*Collected material:*
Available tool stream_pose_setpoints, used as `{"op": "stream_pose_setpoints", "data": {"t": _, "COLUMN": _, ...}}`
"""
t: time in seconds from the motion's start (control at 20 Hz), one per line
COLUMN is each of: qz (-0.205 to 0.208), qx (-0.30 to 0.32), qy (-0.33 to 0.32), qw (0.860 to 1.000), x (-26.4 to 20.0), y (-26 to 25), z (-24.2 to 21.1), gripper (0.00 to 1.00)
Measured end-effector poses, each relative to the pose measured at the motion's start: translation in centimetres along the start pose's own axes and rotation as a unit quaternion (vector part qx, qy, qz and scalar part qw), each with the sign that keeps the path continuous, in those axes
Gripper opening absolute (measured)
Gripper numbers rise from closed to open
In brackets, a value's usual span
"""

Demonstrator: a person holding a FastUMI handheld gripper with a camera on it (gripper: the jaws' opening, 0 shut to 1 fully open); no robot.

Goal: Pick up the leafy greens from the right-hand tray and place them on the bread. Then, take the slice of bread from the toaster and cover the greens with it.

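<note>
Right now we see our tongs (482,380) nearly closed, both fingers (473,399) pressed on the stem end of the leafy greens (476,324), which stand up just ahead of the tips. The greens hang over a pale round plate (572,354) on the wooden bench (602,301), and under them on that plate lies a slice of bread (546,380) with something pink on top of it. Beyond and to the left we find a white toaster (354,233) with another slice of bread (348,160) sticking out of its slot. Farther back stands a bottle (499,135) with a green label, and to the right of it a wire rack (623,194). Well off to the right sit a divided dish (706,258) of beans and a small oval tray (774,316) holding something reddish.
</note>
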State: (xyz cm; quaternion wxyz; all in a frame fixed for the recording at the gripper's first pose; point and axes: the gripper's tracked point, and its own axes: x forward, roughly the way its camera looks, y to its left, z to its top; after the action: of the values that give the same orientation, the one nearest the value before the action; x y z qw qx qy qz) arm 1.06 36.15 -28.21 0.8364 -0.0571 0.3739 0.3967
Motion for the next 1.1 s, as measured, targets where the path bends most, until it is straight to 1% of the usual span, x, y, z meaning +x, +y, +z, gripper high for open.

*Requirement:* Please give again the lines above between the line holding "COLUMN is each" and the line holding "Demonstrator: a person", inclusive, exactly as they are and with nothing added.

*Solution for this problem:*
COLUMN is each of: qz (-0.205 to 0.208), qx (-0.30 to 0.32), qy (-0.33 to 0.32), qw (0.860 to 1.000), x (-26.4 to 20.0), y (-26 to 25), z (-24.2 to 21.1), gripper (0.00 to 1.00)
Measured end-effector poses, each relative to the pose measured at the motion's start: translation in centimetres along the start pose's own axes and rotation as a unit quaternion (vector part qx, qy, qz and scalar part qw), each with the sign that keeps the path continuous, in those axes
Gripper opening absolute (measured)
Gripper numbers rise from closed to open
In brackets, a value's usual span
"""

Demonstrator: a person holding a FastUMI handheld gripper with a camera on it (gripper: the jaws' opening, 0 shut to 1 fully open); no robot.

There is no more to this answer.